> **About this exercise**: The listing that follows should be duplicated character for character.

> **Dataset section**:
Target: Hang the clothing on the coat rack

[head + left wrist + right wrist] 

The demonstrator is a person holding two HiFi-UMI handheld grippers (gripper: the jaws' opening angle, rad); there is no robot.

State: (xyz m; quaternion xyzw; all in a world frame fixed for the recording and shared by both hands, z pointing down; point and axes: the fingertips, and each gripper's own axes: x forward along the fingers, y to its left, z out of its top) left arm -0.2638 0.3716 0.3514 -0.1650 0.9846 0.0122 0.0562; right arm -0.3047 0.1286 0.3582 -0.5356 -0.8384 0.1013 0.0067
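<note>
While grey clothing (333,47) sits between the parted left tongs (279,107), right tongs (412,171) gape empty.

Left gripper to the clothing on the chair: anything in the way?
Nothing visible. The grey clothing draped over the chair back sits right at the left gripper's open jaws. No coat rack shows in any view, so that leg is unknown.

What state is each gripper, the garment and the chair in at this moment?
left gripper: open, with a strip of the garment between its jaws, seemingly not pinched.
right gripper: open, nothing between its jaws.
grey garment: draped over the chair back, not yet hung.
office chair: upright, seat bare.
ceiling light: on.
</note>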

> **Your solution**:
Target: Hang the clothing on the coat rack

[head + left wrist + right wrist] 

The demonstrator is a person holding two HiFi-UMI handheld grippers (gripper: the jaws' opening angle, rad); there is no robot.

State: (xyz m; quaternion xyzw; all in a world frame fixed for the recording and shared by both hands, z pointing down; point and axes: the fingertips, and each gripper's own axes: x forward along the fingers, y to its left, z out of its top) left arm -0.2638 0.3716 0.3514 -0.1650 0.9846 0.0122 0.0562; right arm -0.3047 0.1286 0.3582 -0.5356 -0.8384 0.1013 0.0067
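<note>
While grey clothing (333,47) sits between the parted left tongs (279,107), right tongs (412,171) gape empty.

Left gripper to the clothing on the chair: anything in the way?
Nothing visible. The grey clothing draped over the chair back sits right at the left gripper's open jaws. No coat rack shows in any view, so that leg is unknown.

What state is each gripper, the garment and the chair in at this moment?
left gripper: open, with a strip of the garment between its jaws, seemingly not pinched.
right gripper: open, nothing between its jaws.
grey garment: draped over the chair back, not yet hung.
office chair: upright, seat bare.
ceiling light: on.
</note>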

The exercise asks for nothing further.